Aristotle's Theory of the Four Causes is a theory that explains how everything that is observed in the world appears to have existed through cause and effect. The point is that these four causes can encompass an objects complete description, such as what it's made of, what it looks like, what made it and its purpose. The Causation theory is the basis for much of Aristotle's work, including Physics, Metaphysics, and The Politics. They clearly define Aristotle's way of studying the world around him, which is empirical and observant of what we can see and know; a trait completely different to what Plato taught. The Final Cause differs greatly from the others because it describes something's ultimate purpose, not just a material viewpoint, and God (or the Prime Mover) has to be our Final Cause as he alone is perfection, and everything good that we do is to seek perfection.
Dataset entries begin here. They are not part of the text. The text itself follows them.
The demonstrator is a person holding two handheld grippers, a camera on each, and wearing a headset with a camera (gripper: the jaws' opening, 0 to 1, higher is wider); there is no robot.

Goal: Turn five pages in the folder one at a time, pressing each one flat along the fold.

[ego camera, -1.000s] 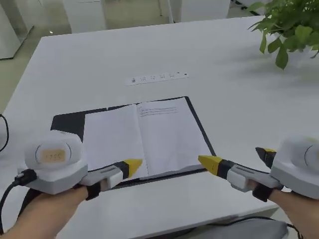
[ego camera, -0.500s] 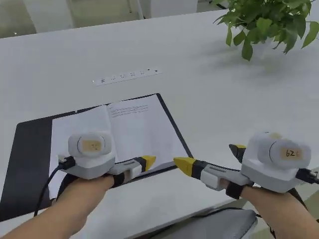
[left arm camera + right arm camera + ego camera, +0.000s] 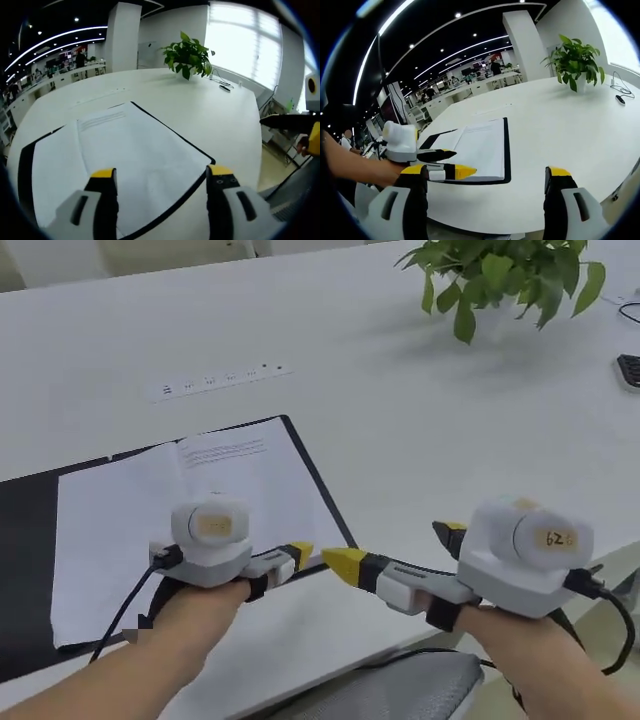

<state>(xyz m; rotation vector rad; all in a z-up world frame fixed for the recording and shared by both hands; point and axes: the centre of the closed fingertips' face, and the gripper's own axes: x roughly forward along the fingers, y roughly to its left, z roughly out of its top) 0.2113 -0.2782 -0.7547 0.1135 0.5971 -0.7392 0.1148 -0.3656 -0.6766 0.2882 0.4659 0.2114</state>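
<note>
Since a second ago, the left tongs [image 3: 298,555] have slid along the near edge of the folder [image 3: 25,550], away from the fold and toward its near right corner. The rest of the shift is just the head camera turning.

In the head view the folder lies open on the white tabletop [image 3: 400,390], at the left and middle of the picture. Its fold runs from the top middle down toward the person and goes under the left hand. The right page [image 3: 250,485] lies flat. Its loose edge runs the same way as the fold, along the black rim.

The near right corner [image 3: 212,161] is the spot that matters. In the left gripper view it sits just ahead of the right-hand jaw, and these tongs are spread wide with nothing between them.

The right tongs [image 3: 485,171] wait just right of that corner, over bare tabletop. They are spread apart and empty too. Both are near, but I think the right one has the easier reach to lift the loose edge.
</note>
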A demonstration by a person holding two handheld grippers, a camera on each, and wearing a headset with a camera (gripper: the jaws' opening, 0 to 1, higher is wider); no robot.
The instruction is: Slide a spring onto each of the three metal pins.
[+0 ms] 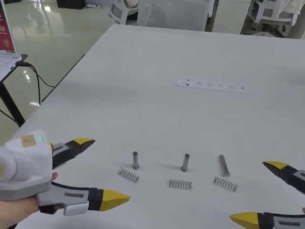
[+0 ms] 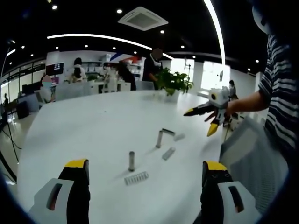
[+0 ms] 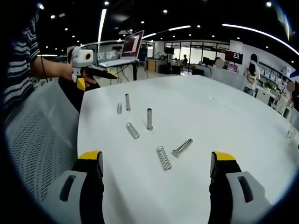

The first three causes are the Material Cause, the Formal Cause and the Efficient Cause. The Material Cause is what something is made of, and without the material to make the object, the object could not exist. This essay is made up of words, but without words the essay would cease to exist. The Formal Cause is what the shape of an object is, or perhaps the structure of the object that makes it what it is. Without its shape it is just the material that has potential to be an object. This essay is in the shape of an essay; it has a title, is structured in paragraphs, and the sentences make sense and are relevant to the question being asked. If this essay was just a completely random combination of letters or words it would not be an essay, it would be gibberish. The Efficient cause is what brought about the existence of an object, by shaping the materials into what it is. An essay is created by the person who writes it, and therefore this person is the Efficient Cause.